→ **Problem to solve**:
In the data below, find the line that contains "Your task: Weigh" and the line that contains "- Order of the". Copy both, plus every line between them, exactly.

- Opening Delimiter -

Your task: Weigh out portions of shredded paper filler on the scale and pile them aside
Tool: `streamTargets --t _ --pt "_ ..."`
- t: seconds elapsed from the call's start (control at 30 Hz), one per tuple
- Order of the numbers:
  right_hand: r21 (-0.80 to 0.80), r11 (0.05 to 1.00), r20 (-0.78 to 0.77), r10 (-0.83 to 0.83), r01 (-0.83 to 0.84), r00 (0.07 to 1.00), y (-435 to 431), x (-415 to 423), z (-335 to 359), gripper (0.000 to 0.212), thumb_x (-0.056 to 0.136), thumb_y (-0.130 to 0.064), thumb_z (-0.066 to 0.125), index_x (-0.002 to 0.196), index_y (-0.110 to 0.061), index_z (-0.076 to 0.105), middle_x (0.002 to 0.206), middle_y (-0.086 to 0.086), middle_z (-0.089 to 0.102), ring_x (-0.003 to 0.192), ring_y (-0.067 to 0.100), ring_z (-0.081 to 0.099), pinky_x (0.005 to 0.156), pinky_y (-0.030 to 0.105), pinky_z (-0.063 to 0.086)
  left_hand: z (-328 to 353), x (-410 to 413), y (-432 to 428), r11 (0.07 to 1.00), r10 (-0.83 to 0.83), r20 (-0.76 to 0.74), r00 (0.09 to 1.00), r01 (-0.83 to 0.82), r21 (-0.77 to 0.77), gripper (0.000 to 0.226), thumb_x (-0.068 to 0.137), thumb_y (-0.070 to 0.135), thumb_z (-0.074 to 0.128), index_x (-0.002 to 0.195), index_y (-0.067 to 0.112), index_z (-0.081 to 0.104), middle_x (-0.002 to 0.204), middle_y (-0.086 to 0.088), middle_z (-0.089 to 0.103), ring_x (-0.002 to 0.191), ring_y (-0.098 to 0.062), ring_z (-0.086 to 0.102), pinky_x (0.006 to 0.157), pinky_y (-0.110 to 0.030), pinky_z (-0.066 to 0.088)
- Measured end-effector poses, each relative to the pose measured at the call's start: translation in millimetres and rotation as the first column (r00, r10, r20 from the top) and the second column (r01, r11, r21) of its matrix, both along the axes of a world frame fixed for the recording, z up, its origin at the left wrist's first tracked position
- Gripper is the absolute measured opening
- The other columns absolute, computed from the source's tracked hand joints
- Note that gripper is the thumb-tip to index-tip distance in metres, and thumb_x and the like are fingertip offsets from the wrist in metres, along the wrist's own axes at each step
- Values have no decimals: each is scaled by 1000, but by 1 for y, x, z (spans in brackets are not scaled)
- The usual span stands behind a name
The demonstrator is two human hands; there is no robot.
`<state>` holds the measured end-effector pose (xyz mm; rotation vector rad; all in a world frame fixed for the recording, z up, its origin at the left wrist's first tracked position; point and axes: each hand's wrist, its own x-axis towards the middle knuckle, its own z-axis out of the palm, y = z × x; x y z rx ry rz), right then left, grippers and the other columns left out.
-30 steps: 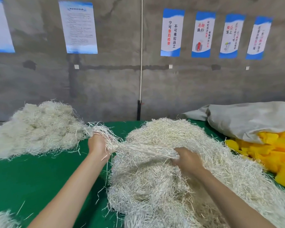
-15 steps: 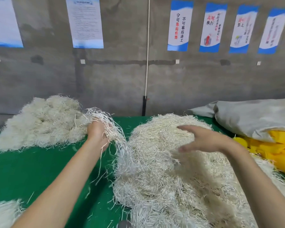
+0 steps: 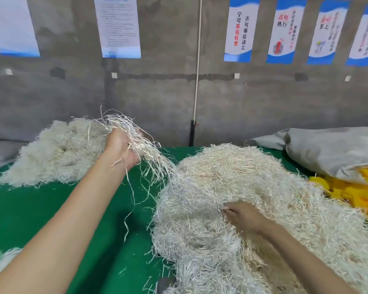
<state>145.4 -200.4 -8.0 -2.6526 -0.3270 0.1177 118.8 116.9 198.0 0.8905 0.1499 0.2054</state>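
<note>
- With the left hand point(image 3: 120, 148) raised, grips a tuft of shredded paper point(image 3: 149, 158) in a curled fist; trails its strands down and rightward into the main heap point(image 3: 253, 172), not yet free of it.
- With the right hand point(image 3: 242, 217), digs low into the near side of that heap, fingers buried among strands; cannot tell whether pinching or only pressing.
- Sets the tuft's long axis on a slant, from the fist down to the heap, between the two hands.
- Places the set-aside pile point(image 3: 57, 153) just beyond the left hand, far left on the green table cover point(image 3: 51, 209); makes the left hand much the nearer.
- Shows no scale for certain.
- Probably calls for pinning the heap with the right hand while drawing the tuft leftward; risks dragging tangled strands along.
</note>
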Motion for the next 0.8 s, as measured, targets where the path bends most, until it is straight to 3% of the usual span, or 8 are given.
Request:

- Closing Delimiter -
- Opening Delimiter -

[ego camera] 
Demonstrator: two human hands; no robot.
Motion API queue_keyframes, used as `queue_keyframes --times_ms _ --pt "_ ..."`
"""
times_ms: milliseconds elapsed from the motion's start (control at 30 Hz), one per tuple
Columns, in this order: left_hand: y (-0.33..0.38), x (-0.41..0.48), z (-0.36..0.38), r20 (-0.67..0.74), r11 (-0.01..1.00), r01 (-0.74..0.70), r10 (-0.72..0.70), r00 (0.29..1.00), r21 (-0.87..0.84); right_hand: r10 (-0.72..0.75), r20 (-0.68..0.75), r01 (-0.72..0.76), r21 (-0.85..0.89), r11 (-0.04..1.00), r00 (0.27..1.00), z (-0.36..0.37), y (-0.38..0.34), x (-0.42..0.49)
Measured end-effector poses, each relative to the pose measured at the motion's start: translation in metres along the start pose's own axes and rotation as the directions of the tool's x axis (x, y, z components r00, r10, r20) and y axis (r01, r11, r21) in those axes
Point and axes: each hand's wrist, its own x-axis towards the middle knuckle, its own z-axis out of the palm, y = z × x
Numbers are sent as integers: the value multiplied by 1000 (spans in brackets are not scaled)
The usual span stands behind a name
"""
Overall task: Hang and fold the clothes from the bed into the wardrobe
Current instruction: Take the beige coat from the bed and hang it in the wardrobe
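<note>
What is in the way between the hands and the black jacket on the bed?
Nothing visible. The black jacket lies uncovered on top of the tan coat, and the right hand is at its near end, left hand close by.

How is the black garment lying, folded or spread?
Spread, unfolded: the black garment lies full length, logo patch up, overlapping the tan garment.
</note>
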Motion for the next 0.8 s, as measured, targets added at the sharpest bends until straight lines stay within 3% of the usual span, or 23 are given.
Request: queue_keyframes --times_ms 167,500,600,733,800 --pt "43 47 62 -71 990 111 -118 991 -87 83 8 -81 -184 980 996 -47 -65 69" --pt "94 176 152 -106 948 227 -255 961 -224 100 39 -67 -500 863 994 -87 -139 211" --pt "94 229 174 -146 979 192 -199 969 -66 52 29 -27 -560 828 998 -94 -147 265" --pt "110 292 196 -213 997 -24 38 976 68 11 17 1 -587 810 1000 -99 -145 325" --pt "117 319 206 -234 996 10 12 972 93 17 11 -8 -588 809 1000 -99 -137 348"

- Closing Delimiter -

→ **Answer to this exercise**:
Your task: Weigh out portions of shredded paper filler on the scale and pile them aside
Tool: `streamTargets --t _ --pt "_ ..."`
- t: seconds elapsed from the call's start (control at 30 Hz), one per tuple
- Order of the numbers:

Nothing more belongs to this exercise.